- [Exercise instructions]: All that is needed is every line of the listing below that has "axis".

★ ★ ★

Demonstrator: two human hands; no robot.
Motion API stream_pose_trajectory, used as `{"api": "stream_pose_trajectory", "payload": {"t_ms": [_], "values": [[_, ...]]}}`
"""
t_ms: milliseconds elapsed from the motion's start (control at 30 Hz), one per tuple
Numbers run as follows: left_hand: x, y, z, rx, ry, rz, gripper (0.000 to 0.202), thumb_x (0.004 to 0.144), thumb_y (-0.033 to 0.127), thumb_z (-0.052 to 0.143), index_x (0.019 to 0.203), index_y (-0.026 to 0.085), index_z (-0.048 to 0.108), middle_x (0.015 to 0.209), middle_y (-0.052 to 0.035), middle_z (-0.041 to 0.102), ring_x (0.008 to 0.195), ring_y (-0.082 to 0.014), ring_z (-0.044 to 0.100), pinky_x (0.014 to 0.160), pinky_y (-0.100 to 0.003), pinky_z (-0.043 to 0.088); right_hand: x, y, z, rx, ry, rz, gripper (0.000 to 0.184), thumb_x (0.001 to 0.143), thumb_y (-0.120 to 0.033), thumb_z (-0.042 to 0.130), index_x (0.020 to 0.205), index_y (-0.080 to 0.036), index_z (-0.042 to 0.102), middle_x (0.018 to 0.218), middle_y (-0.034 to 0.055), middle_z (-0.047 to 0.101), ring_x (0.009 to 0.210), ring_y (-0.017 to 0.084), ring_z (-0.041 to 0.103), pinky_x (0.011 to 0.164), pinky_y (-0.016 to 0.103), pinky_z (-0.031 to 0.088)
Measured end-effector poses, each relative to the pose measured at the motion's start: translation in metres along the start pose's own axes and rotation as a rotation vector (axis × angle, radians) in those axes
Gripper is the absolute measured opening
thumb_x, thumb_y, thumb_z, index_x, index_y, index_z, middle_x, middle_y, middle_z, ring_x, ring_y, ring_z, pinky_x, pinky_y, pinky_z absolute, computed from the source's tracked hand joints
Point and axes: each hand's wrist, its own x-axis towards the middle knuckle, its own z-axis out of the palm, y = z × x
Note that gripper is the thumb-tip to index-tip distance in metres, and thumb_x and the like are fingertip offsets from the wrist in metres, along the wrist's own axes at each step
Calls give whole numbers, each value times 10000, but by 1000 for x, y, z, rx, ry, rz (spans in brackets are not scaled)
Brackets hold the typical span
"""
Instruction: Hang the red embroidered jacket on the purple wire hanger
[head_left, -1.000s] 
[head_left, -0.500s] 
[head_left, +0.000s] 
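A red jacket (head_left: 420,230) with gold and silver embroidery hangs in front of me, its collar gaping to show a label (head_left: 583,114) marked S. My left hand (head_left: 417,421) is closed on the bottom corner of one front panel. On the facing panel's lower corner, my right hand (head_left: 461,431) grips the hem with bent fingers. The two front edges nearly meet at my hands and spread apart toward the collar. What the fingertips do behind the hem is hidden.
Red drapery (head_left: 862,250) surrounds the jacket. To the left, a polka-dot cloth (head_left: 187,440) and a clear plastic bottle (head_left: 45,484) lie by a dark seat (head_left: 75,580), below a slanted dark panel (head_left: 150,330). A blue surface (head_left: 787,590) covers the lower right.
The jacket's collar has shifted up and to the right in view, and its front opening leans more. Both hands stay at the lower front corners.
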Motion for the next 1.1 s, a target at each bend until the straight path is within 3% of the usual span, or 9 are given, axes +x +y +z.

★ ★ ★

- [Answer space]:
Measured end-effector poses, each relative to the pose measured at the motion's start: translation in metres along the start pose's own axes and rotation as a rotation vector (axis × angle, radians) in those axes
Point and axes: each hand's wrist, its own x-axis towards the middle knuckle, its own z-axis out of the palm, y = z × x

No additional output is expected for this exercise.